Essere clandestino coincide con l'aver commesso un reato? La risposta, anche secondo i dettami legislativi vigenti in Italia, è "no": l'essere clandestino rappresenta solo una condizione di non regolarità dal punto di vista amministrativo, non comporta l'automatica equazione con la delinquenza.
Eppure l'esistenza stessa dei CPT (Centri di Permanenza Temporanea), e soprattutto il modo con cui essi vengono gestiti, sembra negare la precedente affermazione.
Purtroppo siamo di fronte ad un processo di progressivo sfaldamento di quei valori di uguaglianza e solidarietà tra i popoli che l'intera società civile è chiamata a fermare ed invertire. Questo processo tende a sostituire la cultura della solidarietà con una sub-cultura nazionalista e xenofoba che fonda le proprie radici anche nella paura dell'immigrato e/o del "diverso". Nel disegno complessivo di questa sub-cultura i C.P.T. rappresentano un tassello da non sottovalutare.

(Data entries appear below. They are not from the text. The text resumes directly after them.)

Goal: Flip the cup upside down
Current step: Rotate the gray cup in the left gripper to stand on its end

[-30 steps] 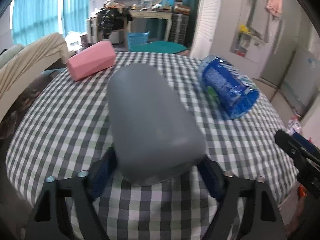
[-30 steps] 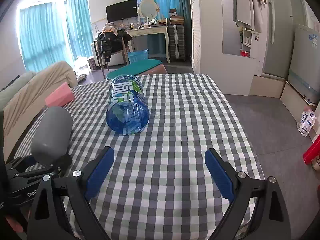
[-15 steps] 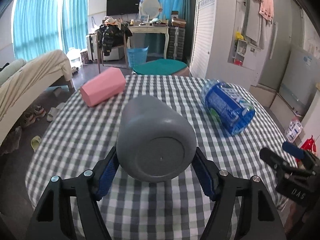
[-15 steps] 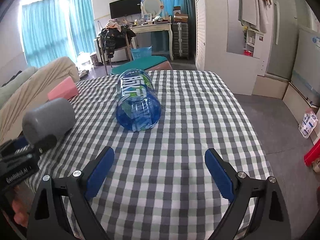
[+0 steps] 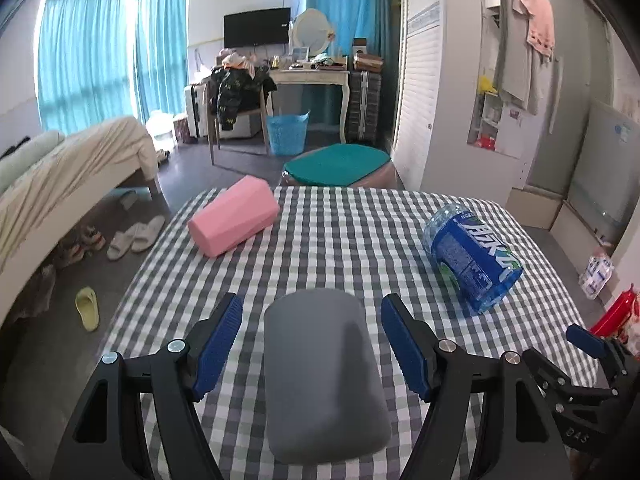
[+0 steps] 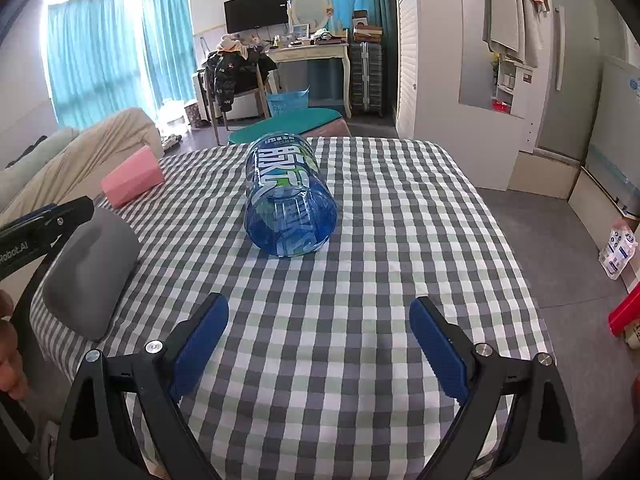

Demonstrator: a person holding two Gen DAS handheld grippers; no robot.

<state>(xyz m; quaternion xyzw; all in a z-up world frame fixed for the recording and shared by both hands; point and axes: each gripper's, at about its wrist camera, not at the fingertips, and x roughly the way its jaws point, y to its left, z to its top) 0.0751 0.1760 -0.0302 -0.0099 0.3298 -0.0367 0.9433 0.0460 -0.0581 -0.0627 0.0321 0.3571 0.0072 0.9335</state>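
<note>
While the left wrist view looks forward along its own two fingers, the left gripper (image 5: 311, 330) stands spread wide, its blue pads (image 5: 219, 344) on either side of the grey cup (image 5: 325, 376) with checked cloth showing in the gap on each side, so neither pad touches it. That cup sits on the near part of the table (image 5: 344, 240), rounded closed end up and broader end down on the grey-and-white cloth, between the two fingers. Farther back on the left lies a pink block (image 5: 234, 216) on its side, well apart from the cup. To the right a blue-labelled water bottle (image 5: 472, 258) lies on its side, also well apart. At the lower right edge the tip of the right gripper (image 5: 584, 338) pokes into view, off the table's corner.

From the right wrist view, the right gripper (image 6: 318, 340) is likewise spread wide, its blue pads (image 6: 200, 344) hanging over bare checked cloth and grasping nothing. The water bottle (image 6: 290, 200) lies straight ahead near the middle of the table (image 6: 400, 240), its base end turned toward the camera, clear of both fingers. At the left, the grey cup (image 6: 90, 272) stands near the table's edge, with a black finger of the left gripper (image 6: 44, 220) reaching across just above and beside it; whether that finger touches the cup cannot be told from here. Beyond it lies the pink block (image 6: 132, 180).
</note>
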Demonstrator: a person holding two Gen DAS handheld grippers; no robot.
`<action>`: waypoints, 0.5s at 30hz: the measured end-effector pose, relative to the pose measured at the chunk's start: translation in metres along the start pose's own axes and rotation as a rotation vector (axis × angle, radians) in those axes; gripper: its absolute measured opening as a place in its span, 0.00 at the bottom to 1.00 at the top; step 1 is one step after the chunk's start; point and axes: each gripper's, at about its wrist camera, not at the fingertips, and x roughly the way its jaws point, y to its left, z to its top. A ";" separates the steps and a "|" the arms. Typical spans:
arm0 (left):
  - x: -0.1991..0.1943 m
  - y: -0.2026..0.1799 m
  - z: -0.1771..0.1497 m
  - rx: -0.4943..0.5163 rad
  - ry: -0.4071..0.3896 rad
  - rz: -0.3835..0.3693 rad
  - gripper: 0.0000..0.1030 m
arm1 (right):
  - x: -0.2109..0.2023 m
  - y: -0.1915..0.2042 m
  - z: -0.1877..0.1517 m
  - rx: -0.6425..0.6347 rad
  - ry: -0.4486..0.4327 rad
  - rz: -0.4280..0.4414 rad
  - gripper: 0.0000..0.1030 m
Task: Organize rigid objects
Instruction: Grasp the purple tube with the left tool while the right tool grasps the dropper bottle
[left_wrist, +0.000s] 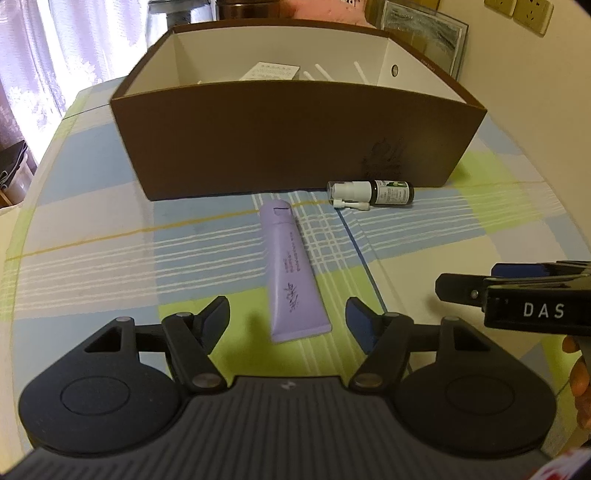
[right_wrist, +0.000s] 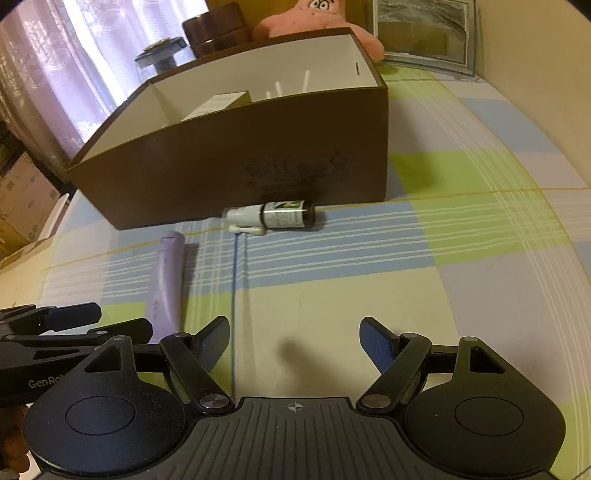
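A brown box (left_wrist: 295, 147) sits on the checked cloth (left_wrist: 110, 240). Inside are a white packet (left_wrist: 269, 70) and three white sticks (left_wrist: 325, 72). Outside lie one purple tube (left_wrist: 293, 273) and one little bottle (right_wrist: 280, 216), just beside the box. The left claw (left_wrist: 288, 314) is open, the tube's flat end between its fingers, not touching. The right claw (right_wrist: 295, 339) is open and empty, with the bottle well ahead.
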 end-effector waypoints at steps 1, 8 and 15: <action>0.004 -0.001 0.002 0.002 0.003 -0.001 0.64 | 0.002 -0.001 0.002 0.004 -0.001 -0.002 0.72; 0.028 -0.004 0.012 0.007 0.015 -0.002 0.62 | 0.016 -0.009 0.012 0.025 -0.003 -0.016 0.72; 0.045 -0.001 0.020 0.033 0.023 0.000 0.53 | 0.029 -0.012 0.019 0.040 0.008 -0.016 0.72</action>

I Cpt sono stati istituiti nel 1998 dalla legge Turco-Napolitano e successivamente confermati dalla Bossi-Fini. Il fine dei Cpt è identificare e trattenere gli stranieri fermati sul territorio italiano privi di regolare permesso di soggiorno, in vista del rimpatrio.
Il succedersi di episodi di violenza nei Cpt fa emergere il problema che riguarda l'anomalia rappresentata da questi centri rispetto ad alcuni principi del nostro ordinamento democratico. Il quadro normativo appare sbilanciato sul versante della repressione, dimenticando l'aspetto della tutela delle libertà e della dignità dell'individuo; lo straniero trattenuto nei centri non è più "soggetto di diritti", ma un mero "oggetto", subordinato ad interventi da parte delle autorità che paiono godere di un potere assoluto ed insindacabile, facendo diventare i centri di permanenza temporanea un'anomalia rispetto all'applicazione del diritto.